In 1925 Cork, Ireland, a horrifying find in an old trunk leads an unlikely sleuth to further discoveries scarcely less shocking.

A smelly trunk arrives from the auction house of Mr. Hayes, a gift to the school from the Reverend Mother’s cousin Lucy. Instead of the expected old school books, it contains the dead body of Mr. Mulcahy, a wealthy tanner, packed with a bunch of decomposing skins. Mulcahy’s son Fred arrives on the scene just after the Reverend Mother opens the trunk; he was evidently expecting a different trunk, with a shipment of guns for the Irish Republican Army. Although he’s appalled to see his dead father, he’s so far from mourning the loss that he shoots the body through the heart before taking off. The Reverend Mother calls Inspector Patrick Cashman, a former pupil whom she and medical examiner Dr. Scher have helped before (A Shocking Assassination, 2016, etc.). Poor, clever Eileen, another former pupil, who works for a printer and is also involved with the Republicans, snatches Fred away from the police on her motorbike and barely escapes trouble herself when Fred tries to flee on a fishing trawler.
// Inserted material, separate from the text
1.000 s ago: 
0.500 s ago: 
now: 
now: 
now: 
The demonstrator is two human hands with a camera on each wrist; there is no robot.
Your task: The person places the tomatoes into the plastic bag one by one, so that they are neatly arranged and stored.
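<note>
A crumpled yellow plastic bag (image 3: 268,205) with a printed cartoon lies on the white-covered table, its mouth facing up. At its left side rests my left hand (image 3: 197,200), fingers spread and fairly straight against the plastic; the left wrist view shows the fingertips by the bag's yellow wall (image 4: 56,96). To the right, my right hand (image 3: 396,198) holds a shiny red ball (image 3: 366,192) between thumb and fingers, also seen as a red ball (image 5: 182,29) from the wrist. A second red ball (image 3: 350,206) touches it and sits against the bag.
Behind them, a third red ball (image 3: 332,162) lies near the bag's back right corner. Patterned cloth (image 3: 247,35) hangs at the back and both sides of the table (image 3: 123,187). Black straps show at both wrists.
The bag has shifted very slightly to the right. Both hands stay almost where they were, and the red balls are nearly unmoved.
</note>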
The Reverend Mother meanwhile fills Patrick in on the Mulcahy family, a large group with a long-suffering wife and mother, who were just moving into a brand new house, selling the old one, and moving the tanning yard when Mulcahy was killed. The oldest daughter, Susan, wanted to become a doctor, but her father was determined to marry her instead to his business acquaintance Richard McCarthy, the executor of his will, who claims that they’ll need to sell the new house to support the family. Susan, who helped keep the books, is certain there’s plenty of money. With help from Eileen, she sets out to prove that McCarthy and a new lawyer are hiding it. There are so many suspects, from Mulcahy’s family members to his business enemies, that the sleuths can only pray that following the money will lead to the killer.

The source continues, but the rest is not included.